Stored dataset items
■ ■ ■ ■ ■
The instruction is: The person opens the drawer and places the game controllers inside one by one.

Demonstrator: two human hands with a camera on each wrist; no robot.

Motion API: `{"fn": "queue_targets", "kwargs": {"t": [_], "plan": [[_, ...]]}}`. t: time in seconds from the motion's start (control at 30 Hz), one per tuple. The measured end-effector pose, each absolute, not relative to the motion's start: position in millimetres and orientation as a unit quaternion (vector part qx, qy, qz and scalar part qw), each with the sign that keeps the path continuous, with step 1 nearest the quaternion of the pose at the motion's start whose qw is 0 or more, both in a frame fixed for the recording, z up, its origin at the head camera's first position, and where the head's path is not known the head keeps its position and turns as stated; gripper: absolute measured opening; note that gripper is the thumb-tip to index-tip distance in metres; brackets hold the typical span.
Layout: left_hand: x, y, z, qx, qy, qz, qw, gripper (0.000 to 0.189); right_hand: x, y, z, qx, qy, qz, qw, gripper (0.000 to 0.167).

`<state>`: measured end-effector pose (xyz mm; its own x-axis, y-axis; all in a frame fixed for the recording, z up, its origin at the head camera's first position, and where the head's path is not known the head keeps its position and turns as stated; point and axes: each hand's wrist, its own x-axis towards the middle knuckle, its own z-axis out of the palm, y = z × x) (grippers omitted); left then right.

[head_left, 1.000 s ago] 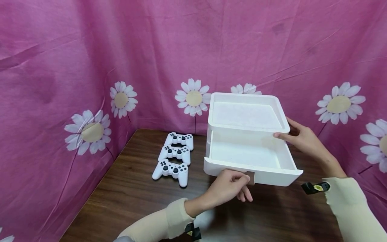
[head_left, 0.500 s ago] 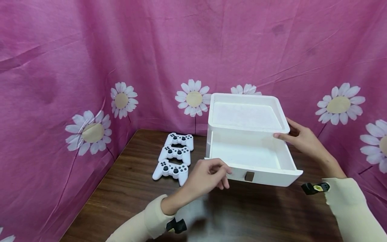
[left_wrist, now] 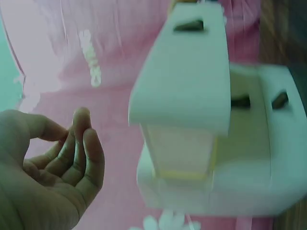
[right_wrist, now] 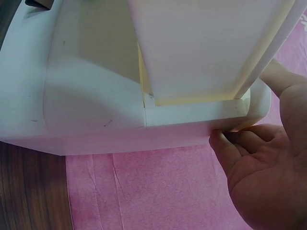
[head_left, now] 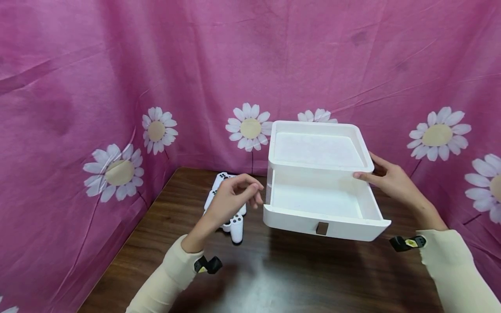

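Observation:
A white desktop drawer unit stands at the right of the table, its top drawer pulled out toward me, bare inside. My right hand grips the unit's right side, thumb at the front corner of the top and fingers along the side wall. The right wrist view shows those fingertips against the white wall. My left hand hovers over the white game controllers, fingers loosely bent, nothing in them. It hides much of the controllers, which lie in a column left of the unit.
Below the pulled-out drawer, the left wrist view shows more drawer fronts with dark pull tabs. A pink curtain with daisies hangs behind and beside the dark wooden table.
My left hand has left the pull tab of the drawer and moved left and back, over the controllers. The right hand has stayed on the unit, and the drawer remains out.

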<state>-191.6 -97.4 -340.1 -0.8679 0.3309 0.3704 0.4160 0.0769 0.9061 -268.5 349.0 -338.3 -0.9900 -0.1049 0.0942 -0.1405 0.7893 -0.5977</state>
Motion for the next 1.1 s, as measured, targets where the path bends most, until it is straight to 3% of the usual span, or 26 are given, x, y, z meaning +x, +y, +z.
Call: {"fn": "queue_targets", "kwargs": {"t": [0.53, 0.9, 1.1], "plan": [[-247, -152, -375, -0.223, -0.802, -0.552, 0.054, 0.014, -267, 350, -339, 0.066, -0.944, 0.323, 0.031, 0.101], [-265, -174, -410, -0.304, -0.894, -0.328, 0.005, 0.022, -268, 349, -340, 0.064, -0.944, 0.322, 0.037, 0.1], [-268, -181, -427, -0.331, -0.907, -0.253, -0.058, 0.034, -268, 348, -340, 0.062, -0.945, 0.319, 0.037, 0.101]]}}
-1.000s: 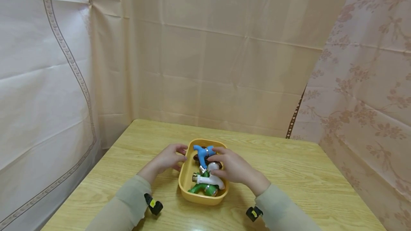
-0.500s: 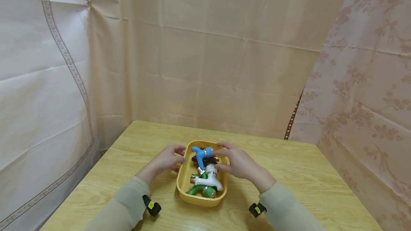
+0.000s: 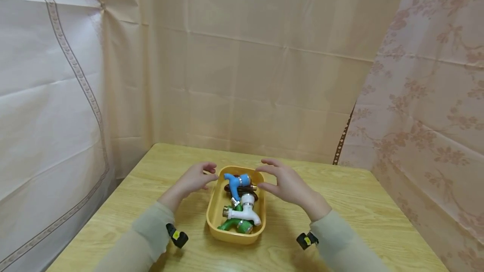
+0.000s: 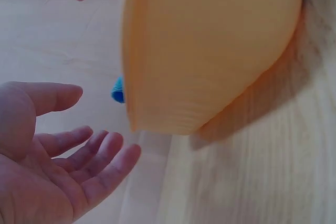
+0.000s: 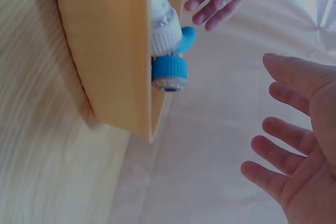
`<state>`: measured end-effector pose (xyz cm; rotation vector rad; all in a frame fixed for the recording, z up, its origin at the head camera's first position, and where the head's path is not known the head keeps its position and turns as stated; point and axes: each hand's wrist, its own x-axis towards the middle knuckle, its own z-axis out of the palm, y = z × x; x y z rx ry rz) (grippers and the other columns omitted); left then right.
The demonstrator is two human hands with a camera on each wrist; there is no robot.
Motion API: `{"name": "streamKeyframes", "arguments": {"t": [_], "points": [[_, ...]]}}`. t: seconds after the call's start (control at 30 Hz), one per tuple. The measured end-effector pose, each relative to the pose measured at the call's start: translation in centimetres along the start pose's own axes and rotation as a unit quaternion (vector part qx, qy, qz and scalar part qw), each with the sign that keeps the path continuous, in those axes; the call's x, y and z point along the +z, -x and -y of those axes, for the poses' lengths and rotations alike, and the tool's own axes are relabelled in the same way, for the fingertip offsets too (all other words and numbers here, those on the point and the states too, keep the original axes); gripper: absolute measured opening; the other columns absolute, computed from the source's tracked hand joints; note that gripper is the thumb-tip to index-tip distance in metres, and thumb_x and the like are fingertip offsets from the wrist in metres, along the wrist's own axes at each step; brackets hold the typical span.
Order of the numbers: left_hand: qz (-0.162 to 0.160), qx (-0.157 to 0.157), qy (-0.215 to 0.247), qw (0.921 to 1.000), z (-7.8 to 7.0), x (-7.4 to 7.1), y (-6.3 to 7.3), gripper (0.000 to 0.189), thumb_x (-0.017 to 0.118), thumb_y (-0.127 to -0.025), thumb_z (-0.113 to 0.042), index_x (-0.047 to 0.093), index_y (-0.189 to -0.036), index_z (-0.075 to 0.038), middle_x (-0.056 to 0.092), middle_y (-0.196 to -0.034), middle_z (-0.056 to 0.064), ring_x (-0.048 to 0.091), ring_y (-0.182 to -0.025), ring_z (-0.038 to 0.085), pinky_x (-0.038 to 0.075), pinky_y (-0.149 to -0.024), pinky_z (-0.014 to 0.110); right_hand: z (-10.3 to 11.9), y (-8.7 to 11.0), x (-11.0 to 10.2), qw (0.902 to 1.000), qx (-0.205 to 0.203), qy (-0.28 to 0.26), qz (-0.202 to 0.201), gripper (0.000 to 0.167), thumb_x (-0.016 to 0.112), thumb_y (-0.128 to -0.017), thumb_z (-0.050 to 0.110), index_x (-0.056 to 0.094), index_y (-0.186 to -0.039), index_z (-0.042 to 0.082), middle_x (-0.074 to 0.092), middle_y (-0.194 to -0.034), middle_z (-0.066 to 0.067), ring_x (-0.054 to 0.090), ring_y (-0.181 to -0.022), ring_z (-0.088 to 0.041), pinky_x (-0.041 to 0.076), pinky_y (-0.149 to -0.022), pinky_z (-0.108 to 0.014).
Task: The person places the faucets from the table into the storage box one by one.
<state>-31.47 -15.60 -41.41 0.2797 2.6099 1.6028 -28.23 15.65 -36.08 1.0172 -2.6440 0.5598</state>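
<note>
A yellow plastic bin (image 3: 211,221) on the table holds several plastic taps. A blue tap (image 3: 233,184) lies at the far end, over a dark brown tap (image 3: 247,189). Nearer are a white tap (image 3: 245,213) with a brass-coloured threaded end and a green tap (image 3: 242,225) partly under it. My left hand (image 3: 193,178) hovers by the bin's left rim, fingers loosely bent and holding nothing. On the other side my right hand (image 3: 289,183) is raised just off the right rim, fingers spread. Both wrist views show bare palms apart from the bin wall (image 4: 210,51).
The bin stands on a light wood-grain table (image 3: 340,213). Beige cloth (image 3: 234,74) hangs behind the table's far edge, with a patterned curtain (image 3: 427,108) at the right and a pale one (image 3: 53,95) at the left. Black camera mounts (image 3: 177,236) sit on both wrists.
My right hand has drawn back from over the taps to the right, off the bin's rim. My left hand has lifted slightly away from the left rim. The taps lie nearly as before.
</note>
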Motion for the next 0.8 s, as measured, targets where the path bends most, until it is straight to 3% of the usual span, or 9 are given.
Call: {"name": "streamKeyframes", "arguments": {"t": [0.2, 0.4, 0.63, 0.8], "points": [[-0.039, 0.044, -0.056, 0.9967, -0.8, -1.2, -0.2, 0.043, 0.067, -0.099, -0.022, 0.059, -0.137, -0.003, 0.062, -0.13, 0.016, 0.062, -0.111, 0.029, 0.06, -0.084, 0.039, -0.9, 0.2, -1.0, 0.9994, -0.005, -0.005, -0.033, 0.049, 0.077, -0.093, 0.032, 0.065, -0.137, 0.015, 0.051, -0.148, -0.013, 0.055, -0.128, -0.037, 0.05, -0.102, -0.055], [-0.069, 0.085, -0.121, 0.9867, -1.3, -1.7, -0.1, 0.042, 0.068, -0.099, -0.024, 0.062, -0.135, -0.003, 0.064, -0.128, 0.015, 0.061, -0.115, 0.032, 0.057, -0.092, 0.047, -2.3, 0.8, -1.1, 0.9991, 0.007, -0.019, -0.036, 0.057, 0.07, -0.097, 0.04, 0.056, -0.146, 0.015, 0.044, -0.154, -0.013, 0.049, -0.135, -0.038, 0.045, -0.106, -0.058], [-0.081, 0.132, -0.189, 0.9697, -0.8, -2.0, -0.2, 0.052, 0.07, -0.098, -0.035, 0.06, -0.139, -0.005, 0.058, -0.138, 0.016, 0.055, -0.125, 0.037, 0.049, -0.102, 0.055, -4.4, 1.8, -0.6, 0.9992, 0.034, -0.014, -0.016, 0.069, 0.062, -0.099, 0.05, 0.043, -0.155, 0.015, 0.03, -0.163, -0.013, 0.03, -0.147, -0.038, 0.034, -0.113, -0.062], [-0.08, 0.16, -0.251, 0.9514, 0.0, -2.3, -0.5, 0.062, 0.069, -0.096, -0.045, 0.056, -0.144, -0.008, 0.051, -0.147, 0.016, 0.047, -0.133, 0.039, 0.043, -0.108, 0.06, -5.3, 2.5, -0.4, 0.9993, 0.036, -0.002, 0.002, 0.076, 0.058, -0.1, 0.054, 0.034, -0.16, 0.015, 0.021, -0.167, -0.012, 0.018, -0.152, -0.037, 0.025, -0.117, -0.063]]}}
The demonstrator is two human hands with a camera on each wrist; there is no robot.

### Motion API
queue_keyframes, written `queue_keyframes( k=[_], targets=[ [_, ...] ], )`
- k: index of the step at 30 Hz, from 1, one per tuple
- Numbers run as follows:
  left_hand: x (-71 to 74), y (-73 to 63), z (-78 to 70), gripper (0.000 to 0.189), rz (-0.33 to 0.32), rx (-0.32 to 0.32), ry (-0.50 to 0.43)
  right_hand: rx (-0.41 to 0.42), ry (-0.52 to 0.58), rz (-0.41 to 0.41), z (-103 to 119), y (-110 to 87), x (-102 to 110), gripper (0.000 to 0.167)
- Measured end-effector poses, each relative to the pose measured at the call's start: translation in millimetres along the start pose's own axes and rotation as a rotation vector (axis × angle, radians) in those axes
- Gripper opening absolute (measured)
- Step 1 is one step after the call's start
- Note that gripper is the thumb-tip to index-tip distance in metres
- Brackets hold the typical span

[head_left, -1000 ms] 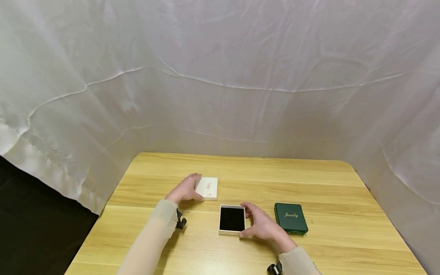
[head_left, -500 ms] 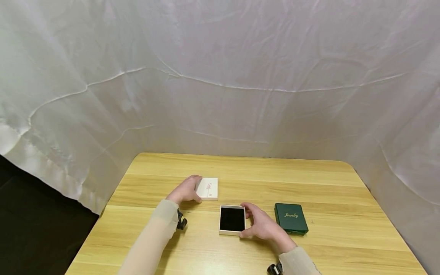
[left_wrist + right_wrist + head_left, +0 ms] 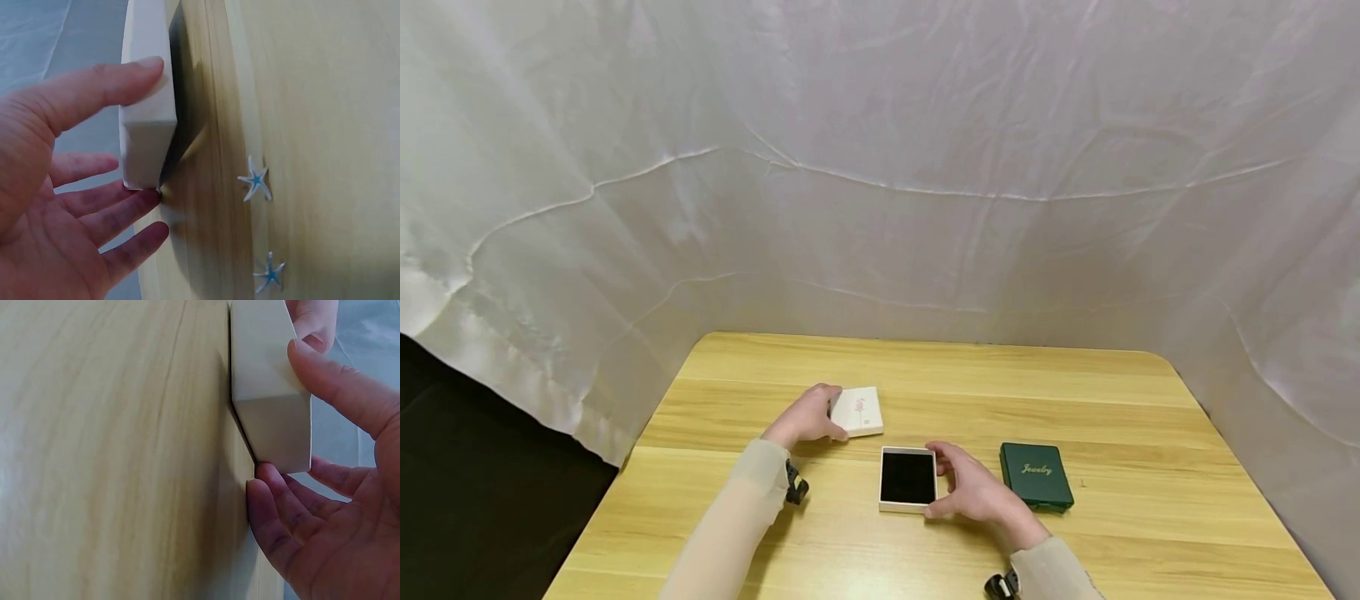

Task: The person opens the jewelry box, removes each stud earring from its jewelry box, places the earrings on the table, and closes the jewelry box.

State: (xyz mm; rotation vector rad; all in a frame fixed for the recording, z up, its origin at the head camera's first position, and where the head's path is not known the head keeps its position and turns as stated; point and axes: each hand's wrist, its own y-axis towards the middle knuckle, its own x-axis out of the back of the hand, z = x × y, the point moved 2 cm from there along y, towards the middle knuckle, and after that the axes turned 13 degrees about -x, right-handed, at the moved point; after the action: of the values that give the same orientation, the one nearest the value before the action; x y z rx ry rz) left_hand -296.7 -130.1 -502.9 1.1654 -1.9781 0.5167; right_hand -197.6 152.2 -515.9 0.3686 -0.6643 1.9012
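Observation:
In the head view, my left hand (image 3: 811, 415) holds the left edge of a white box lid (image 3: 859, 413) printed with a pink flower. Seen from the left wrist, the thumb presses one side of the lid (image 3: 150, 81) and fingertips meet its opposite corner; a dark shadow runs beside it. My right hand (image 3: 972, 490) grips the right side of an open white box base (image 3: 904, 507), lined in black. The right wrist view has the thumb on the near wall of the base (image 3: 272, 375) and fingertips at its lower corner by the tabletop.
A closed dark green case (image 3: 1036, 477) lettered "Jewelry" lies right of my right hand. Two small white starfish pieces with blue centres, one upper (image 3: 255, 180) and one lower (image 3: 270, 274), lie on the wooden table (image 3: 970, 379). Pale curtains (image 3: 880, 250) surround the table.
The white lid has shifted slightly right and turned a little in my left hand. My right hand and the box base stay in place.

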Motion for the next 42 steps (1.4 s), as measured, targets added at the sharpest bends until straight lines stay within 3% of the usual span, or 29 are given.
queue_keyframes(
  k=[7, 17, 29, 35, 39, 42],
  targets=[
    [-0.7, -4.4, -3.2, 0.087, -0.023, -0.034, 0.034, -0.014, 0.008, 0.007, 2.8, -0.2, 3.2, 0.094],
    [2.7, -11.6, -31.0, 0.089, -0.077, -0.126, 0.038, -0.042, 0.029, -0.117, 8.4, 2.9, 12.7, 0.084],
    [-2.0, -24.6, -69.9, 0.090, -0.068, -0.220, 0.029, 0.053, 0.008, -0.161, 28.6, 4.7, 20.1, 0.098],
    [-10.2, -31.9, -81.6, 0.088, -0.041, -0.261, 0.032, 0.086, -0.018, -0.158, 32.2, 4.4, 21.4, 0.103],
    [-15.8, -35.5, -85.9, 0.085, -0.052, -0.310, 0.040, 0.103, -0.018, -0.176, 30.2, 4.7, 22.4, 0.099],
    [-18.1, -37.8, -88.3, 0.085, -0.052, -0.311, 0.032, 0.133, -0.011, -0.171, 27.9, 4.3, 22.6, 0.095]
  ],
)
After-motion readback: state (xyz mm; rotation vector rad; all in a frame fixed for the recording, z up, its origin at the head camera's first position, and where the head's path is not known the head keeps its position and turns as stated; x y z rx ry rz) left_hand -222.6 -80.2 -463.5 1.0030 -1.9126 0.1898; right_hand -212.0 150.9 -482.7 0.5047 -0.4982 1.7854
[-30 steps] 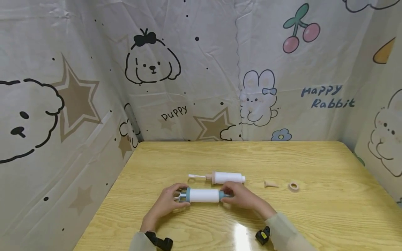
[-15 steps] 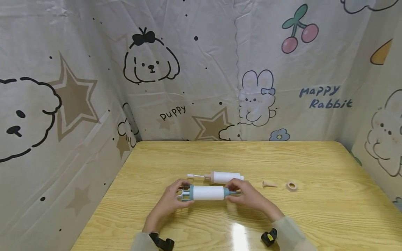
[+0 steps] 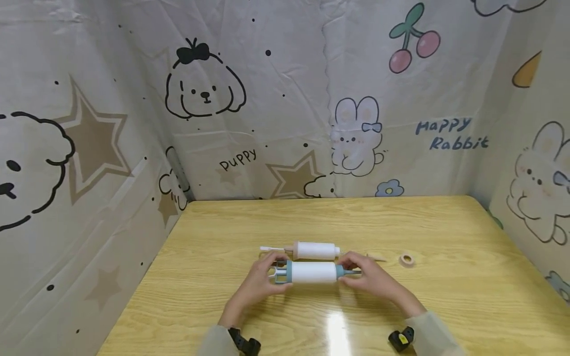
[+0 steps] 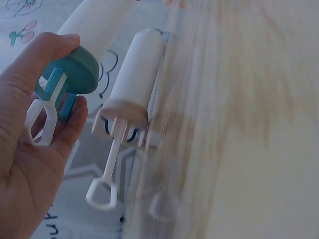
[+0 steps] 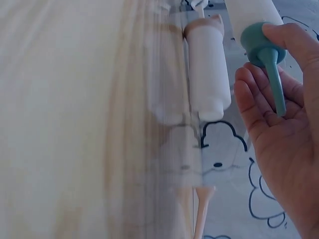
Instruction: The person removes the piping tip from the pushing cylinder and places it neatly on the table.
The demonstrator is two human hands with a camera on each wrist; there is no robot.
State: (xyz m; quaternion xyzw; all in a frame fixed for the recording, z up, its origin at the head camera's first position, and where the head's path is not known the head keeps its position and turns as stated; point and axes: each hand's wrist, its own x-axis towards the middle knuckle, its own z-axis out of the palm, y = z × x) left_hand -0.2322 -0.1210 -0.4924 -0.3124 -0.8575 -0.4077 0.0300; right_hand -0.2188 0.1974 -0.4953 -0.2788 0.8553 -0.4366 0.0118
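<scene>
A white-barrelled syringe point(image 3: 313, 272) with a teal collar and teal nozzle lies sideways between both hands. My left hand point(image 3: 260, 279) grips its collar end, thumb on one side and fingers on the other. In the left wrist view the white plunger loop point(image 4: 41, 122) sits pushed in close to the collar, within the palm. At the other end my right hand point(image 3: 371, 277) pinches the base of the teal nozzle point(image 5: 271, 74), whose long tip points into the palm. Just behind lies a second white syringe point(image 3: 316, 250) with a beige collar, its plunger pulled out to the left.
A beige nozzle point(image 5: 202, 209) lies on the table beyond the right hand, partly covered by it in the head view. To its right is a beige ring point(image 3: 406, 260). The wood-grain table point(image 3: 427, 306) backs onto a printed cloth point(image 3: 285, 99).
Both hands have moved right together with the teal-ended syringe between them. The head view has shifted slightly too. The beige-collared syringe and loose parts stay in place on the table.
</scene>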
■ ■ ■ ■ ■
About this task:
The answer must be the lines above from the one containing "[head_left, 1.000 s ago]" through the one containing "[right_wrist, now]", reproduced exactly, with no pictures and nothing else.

Task answer:
[head_left, 1.000 s ago] 
[head_left, 0.500 s ago] 
[left_wrist, now] 
[right_wrist, now] 

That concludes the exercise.